WORK INSTRUCTION - Type out the listing below exactly. Pictures stay out of it.

────

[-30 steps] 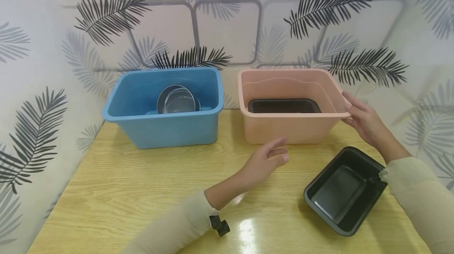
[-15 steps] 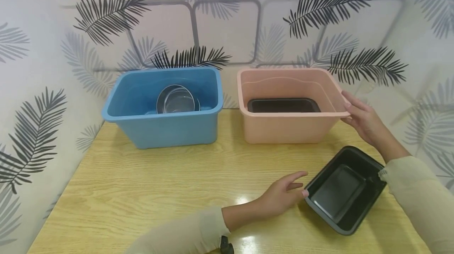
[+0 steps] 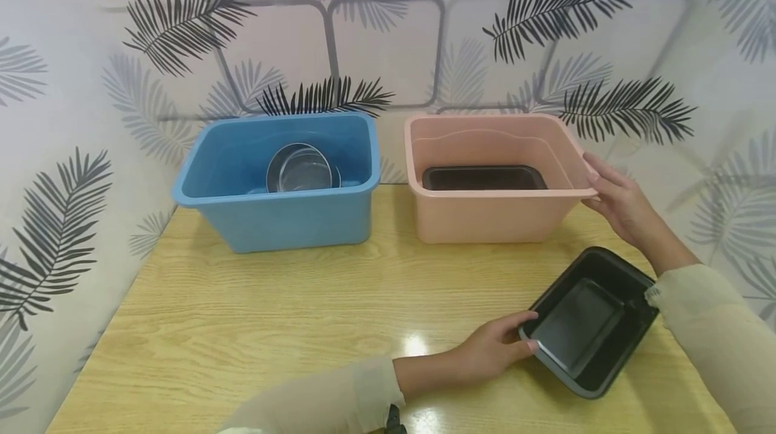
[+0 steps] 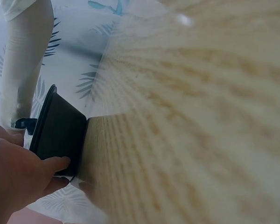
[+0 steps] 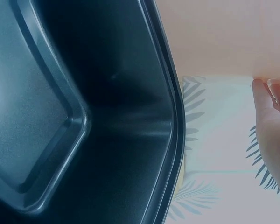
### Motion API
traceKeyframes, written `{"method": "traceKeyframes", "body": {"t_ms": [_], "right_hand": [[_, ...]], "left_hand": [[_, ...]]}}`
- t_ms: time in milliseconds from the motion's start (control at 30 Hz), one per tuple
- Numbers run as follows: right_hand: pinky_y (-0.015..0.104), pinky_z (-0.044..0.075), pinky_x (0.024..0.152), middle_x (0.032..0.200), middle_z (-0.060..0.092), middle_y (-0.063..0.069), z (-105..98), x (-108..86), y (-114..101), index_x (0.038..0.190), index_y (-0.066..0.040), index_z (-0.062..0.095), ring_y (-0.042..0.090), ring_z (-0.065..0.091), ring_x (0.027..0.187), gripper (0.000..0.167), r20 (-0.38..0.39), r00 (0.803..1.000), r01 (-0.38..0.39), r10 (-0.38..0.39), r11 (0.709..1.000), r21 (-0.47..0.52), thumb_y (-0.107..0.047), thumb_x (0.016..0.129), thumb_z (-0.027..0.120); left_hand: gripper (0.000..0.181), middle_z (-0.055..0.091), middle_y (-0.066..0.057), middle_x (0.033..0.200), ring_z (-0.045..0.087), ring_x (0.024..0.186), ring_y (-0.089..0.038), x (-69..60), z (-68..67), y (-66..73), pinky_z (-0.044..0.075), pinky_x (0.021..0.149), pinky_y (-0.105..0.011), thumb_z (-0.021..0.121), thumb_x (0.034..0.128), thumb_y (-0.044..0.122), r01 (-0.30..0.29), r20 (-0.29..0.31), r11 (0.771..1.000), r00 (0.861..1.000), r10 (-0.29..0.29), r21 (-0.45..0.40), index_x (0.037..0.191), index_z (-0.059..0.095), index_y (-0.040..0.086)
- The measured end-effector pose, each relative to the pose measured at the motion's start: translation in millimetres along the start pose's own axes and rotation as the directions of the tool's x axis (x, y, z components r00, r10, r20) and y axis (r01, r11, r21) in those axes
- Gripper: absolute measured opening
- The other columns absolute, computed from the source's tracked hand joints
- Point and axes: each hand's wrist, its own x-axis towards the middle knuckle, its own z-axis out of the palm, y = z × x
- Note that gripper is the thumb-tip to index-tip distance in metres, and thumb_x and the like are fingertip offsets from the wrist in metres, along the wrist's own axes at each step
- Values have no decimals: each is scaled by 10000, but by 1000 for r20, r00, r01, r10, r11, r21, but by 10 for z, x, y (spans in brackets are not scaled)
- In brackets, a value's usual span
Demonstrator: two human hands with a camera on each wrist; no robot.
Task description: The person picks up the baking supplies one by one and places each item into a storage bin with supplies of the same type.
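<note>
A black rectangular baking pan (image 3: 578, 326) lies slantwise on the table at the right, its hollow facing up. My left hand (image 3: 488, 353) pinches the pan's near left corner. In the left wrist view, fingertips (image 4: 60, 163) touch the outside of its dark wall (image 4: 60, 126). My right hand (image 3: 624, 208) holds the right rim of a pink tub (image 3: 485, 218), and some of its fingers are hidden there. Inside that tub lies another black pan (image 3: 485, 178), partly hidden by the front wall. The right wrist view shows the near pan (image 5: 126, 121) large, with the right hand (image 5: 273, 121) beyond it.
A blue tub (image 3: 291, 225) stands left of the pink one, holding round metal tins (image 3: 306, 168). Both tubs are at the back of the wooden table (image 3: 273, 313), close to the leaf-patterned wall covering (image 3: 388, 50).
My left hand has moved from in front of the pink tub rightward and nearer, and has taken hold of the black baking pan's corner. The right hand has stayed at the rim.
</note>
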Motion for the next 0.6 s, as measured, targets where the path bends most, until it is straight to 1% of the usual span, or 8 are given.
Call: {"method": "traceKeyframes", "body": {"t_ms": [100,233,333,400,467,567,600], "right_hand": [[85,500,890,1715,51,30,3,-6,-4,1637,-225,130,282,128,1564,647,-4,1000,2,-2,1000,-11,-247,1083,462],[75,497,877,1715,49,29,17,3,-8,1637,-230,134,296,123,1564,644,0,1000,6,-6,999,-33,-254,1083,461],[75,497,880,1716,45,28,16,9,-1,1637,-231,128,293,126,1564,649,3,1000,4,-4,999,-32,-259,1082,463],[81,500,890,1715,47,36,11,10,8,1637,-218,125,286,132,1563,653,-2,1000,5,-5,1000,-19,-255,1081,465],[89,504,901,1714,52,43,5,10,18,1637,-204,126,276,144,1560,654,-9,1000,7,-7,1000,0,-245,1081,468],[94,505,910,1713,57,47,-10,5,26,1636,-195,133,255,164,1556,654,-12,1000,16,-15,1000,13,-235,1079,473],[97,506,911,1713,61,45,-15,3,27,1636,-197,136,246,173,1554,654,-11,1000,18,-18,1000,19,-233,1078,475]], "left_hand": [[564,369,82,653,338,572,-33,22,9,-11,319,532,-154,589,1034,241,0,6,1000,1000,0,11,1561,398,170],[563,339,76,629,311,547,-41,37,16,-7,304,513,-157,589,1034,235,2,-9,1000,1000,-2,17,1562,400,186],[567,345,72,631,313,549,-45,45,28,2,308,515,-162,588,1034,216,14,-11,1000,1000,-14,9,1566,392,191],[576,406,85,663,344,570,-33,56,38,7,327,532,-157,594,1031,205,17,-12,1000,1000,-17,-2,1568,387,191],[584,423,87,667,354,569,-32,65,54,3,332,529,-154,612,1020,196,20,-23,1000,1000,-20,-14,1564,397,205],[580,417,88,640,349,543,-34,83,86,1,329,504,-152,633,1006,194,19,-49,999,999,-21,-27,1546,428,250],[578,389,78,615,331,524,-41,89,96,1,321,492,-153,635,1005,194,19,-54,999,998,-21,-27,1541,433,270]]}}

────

EXERCISE SOLUTION -
[-30 steps] 
[-15 steps] 
[+0 steps] 
[+0 steps] 
[+0 steps] 
### Motion API
traceKeyframes, written `{"method": "traceKeyframes", "body": {"t_ms": [_], "right_hand": [[_, ...]], "left_hand": [[_, ...]]}}`
- t_ms: time in milliseconds from the motion's start (control at 30 Hz), one per tuple
- Numbers run as follows: right_hand: pinky_y (-0.015..0.104), pinky_z (-0.044..0.075), pinky_x (0.024..0.152), middle_x (0.032..0.200), middle_z (-0.060..0.092), middle_y (-0.063..0.069), z (-105..98), x (-108..86), y (-114..101), index_x (0.038..0.190), index_y (-0.066..0.040), index_z (-0.062..0.095), ring_y (-0.042..0.090), ring_z (-0.065..0.091), ring_x (0.027..0.187), gripper (0.000..0.167), r20 (-0.38..0.39), r00 (0.803..1.000), r01 (-0.38..0.39), r10 (-0.38..0.39), r11 (0.709..1.000), r21 (-0.47..0.52), thumb_y (-0.107..0.047), thumb_x (0.016..0.129), thumb_z (-0.027..0.120); left_hand: gripper (0.000..0.181), middle_z (-0.055..0.091), middle_y (-0.066..0.057), middle_x (0.033..0.200), ring_z (-0.045..0.087), ring_x (0.024..0.186), ring_y (-0.089..0.038), x (-69..60), z (-68..67), y (-66..73), pinky_z (-0.044..0.075), pinky_x (0.021..0.149), pinky_y (-0.105..0.011), thumb_z (-0.021..0.121), thumb_x (0.034..0.128), thumb_y (-0.044..0.122), r01 (-0.30..0.29), r20 (-0.29..0.31), r11 (0.771..1.000), r00 (0.861..1.000), r10 (-0.29..0.29), r21 (-0.45..0.40), index_x (0.037..0.191), index_z (-0.059..0.095), index_y (-0.040..0.086)
- The measured end-effector pose, each relative to the pose measured at the motion's start: translation in millimetres along the start pose's own axes and rotation as the directions of the tool's x axis (x, y, z components r00, r10, r20) and y axis (r01, r11, r21) in those axes
- Gripper: absolute measured opening
- The other columns absolute, computed from the source's tracked hand joints
- Point and axes: each hand's wrist, its own x-axis towards the middle knuckle, its own z-axis out of the palm, y = z × x
- Note that gripper is the thumb-tip to index-tip distance in metres, and thumb_x and the like are fingertip offsets from the wrist in metres, along the wrist's own axes at each step
- Values have no decimals: each is scaled by 10000, but by 1000 for r20, r00, r01, r10, r11, r21, but by 10 for z, x, y (spans in brackets are not scaled)
- In brackets, a value's usual span
Demonstrator: two human hands with a camera on each wrist; no robot.
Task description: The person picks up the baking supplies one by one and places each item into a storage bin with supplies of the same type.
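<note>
A black rectangular baking pan (image 3: 578, 326) lies slantwise on the table at the right, its hollow facing up. My left hand (image 3: 488, 353) pinches the pan's near left corner. In the left wrist view, fingertips (image 4: 60, 163) touch the outside of its dark wall (image 4: 60, 126). My right hand (image 3: 624, 208) holds the right rim of a pink tub (image 3: 485, 218), and some of its fingers are hidden there. Inside that tub lies another black pan (image 3: 485, 178), partly hidden by the front wall. The right wrist view shows the near pan (image 5: 126, 121) large, with the right hand (image 5: 273, 121) beyond it.
A blue tub (image 3: 291, 225) stands left of the pink one, holding round metal tins (image 3: 306, 168). Both tubs are at the back of the wooden table (image 3: 273, 313), close to the leaf-patterned wall covering (image 3: 388, 50).
My left hand has moved from in front of the pink tub rightward and nearer, and has taken hold of the black baking pan's corner. The right hand has stayed at the rim.
</note>
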Motion for the next 0.6 s, as measured, targets where the path bends most, until it is straight to 1% of the usual span, or 8 are given.
Call: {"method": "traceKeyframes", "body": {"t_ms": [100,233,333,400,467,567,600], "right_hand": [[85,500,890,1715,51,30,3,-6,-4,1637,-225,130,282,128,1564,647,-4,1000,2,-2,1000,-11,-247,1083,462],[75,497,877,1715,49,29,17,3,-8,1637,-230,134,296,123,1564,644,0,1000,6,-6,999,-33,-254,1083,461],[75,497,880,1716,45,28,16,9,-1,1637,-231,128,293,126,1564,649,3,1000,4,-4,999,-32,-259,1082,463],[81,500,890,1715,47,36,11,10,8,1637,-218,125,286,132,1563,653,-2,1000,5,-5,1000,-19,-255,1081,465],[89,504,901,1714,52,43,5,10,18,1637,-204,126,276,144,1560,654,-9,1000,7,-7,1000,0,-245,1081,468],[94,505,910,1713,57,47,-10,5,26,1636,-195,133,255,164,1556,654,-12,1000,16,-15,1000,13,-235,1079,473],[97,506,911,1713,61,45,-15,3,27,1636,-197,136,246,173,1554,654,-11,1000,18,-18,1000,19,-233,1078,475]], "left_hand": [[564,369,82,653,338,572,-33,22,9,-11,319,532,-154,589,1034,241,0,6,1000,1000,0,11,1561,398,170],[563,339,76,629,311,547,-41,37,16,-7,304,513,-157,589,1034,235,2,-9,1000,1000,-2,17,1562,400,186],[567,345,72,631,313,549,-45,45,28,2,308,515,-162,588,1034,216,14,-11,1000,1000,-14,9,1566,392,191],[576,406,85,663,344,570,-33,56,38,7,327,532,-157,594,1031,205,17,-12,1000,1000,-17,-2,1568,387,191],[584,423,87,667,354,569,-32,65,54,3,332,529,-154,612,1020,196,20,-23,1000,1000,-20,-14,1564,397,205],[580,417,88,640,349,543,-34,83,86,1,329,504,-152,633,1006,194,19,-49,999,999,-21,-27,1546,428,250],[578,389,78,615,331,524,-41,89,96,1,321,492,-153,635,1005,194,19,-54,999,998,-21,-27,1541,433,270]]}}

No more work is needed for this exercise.